[Extracted data entries]
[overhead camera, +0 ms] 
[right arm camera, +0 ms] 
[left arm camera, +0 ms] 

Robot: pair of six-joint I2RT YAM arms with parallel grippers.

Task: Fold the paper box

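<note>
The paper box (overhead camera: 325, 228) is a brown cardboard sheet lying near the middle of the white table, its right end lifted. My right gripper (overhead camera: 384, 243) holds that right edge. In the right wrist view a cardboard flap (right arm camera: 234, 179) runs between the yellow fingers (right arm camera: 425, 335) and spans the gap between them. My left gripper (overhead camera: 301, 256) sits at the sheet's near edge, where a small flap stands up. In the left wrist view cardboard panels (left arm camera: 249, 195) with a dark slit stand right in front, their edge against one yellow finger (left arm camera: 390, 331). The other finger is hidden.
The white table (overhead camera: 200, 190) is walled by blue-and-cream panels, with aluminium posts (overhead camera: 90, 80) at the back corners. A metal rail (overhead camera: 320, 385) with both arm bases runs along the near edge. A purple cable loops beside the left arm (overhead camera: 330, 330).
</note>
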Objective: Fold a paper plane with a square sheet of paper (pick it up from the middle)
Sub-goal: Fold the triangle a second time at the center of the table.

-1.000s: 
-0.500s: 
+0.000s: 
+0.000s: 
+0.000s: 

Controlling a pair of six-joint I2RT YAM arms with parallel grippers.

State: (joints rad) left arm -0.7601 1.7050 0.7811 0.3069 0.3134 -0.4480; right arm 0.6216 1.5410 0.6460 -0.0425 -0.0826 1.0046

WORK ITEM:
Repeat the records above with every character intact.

YOUR SOLUTION:
[overhead camera, +0 ms] 
[right arm camera, +0 ms] 
[left arm camera, +0 ms] 

Robot: pair of six-joint I2RT YAM arms with parallel grippers.

Task: Fold the paper box

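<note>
The paper box (overhead camera: 325, 228) is a brown cardboard sheet lying near the middle of the white table, its right end lifted. My right gripper (overhead camera: 384, 243) holds that right edge. In the right wrist view a cardboard flap (right arm camera: 234, 179) runs between the yellow fingers (right arm camera: 425, 335) and spans the gap between them. My left gripper (overhead camera: 301, 256) sits at the sheet's near edge, where a small flap stands up. In the left wrist view cardboard panels (left arm camera: 249, 195) with a dark slit stand right in front, their edge against one yellow finger (left arm camera: 390, 331). The other finger is hidden.
The white table (overhead camera: 200, 190) is walled by blue-and-cream panels, with aluminium posts (overhead camera: 90, 80) at the back corners. A metal rail (overhead camera: 320, 385) with both arm bases runs along the near edge. A purple cable loops beside the left arm (overhead camera: 330, 330).
</note>
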Objective: Fold a paper plane with a square sheet of paper (pick it up from the middle)
Sub-goal: Fold the triangle a second time at the center of the table.

-1.000s: 
-0.500s: 
+0.000s: 
+0.000s: 
+0.000s: 

Controlling a pair of six-joint I2RT YAM arms with parallel grippers.

State: (joints rad) left arm -0.7601 1.7050 0.7811 0.3069 0.3134 -0.4480; right arm 0.6216 1.5410 0.6460 -0.0425 -0.0826 1.0046

Nothing else belongs to the answer.